Curry looked a little like famous older brother Stephen Curry of Golden State by hitting two long 3-pointers in the fourth quarter, the latter giving Dallas a 90-89 lead. The Mavericks rallied from 14 points down in the first quarter and let an 11-point third-quarter lead get away.

Two games after scoring a career-high 31 points in a loss at Minnesota, Curry was 5 of 7 from long range to help the Mavericks improve to 2-0 with forward-center Nerlens Noel, who came from Philadelphia before the trade deadline.

Goran Dragic scored 24 points for the Heat, who went scoreless over the final 4:37 as a three-game winning streak ended.

Hassan Whiteside, a free agent target for Dallas last summer, had 19 points and 19 rebounds. Now the Mavericks are preparing for a future with the 22-year-old Noel, who had a crowd-energizing block from behind on Whiteside and finished with six points and six rebounds.

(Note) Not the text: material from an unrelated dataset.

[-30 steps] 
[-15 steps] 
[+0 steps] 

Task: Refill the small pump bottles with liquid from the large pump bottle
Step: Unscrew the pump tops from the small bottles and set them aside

Dragic finished a 9-0 Heat run with a 3-pointer that bounced high off the front of the rim and went in for an 89-84 lead. But Miami missed its last seven shots, and the Mavericks scored the final six points on free throws after Curry’s go-ahead shot.

Curry scored 11 points in the second quarter, including a three-point play that gave Dallas its first lead at 48-46 after the Mavericks trailed by 14 in the first quarter. He had another flurry late in the third, hitting a long 3 and a pull-up jumper for the final five points as Dallas took a 78-69 lead into the final quarter.

TIP-INS

Heat: C Willie Reed won’t need a boot or crutches to treat bursitis in his right ankle. Coach Erik Spoelstra said Reed was day to day. … The visit to Dallas was the Miami’s last road game against the West this season.

Mavericks: Coach Rick Carlisle said G J.J. Barea is at least a week away from returning from a left calf strain that has sidelined him the past 16 games and for 33 of the 41 games he has missed this season. … G Quinn Cook, undrafted in 2015 out of Duke, made his NBA debut a day after signing a 10-day contract, getting two points and two assists in 17 minutes. … Seth Curry had a big night while his brother had a most miserable one. Stephen Curry was a career-worst 0 for 11 from deep in the Warriors’ win over Philadelphia on Monday.